* TASK PROMPT
Your task is to output the listing word for word, with pictures excluded.

* INFORMATION SHOWN
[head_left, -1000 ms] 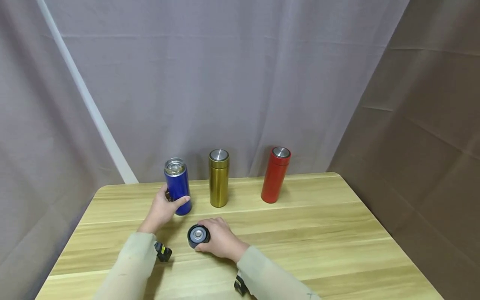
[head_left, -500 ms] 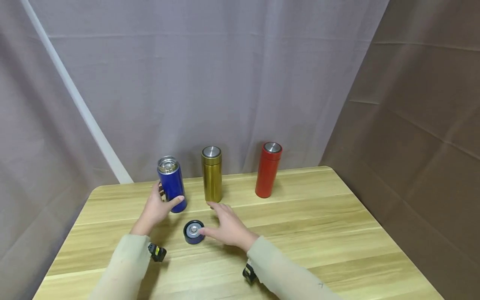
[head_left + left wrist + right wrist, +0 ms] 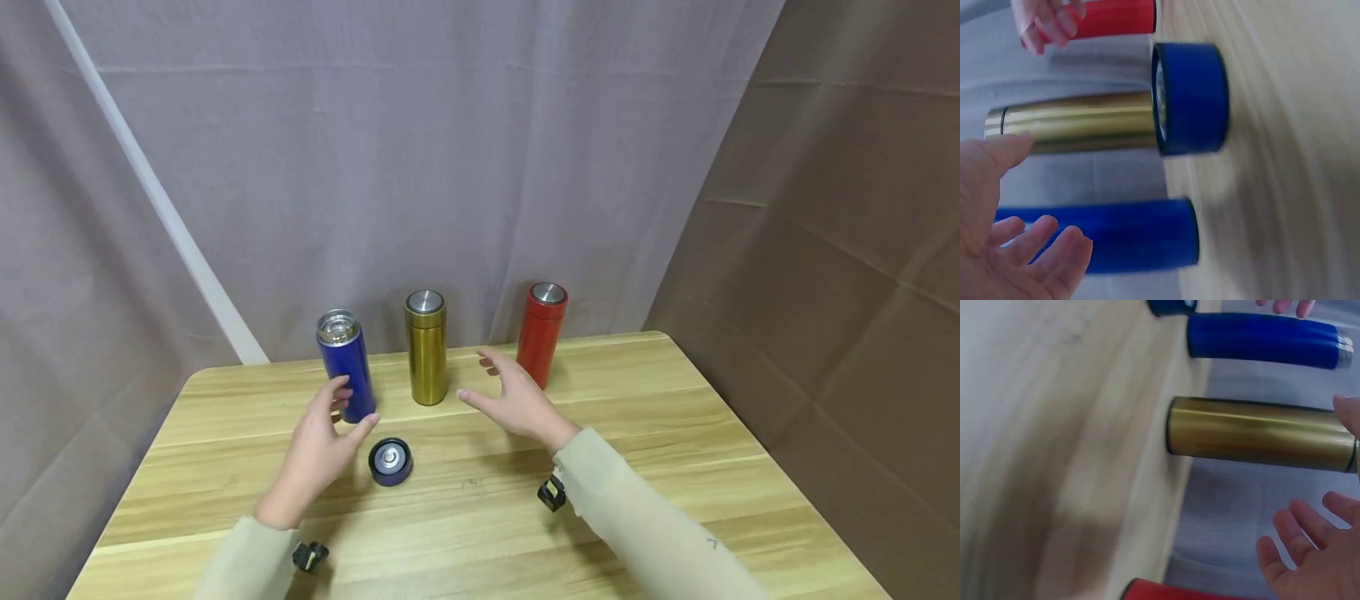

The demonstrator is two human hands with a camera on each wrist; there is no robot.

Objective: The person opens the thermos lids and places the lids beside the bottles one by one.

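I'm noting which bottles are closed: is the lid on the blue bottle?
No, the dark blue lid lies inner side up on the table, apart from the blue bottle, which stands uncapped.

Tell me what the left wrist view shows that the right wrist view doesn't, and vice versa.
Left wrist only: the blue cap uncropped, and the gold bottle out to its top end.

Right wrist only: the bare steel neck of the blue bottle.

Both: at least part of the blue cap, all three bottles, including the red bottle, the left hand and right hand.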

* RESULT OF THE EXERCISE
[head_left, -1000 ms] 
[head_left, -500 ms] 
[head_left + left wrist + right wrist, +0 ms] 

The demonstrator is two human hands with a camera on each wrist; there is no robot.

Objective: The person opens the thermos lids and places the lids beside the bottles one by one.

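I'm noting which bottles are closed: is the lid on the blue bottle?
No, the dark blue lid lies inner side up on the table, apart from the blue bottle, which stands uncapped.

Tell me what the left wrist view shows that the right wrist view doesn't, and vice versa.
Left wrist only: the blue cap uncropped, and the gold bottle out to its top end.

Right wrist only: the bare steel neck of the blue bottle.

Both: at least part of the blue cap, all three bottles, including the red bottle, the left hand and right hand.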

The output is now finished.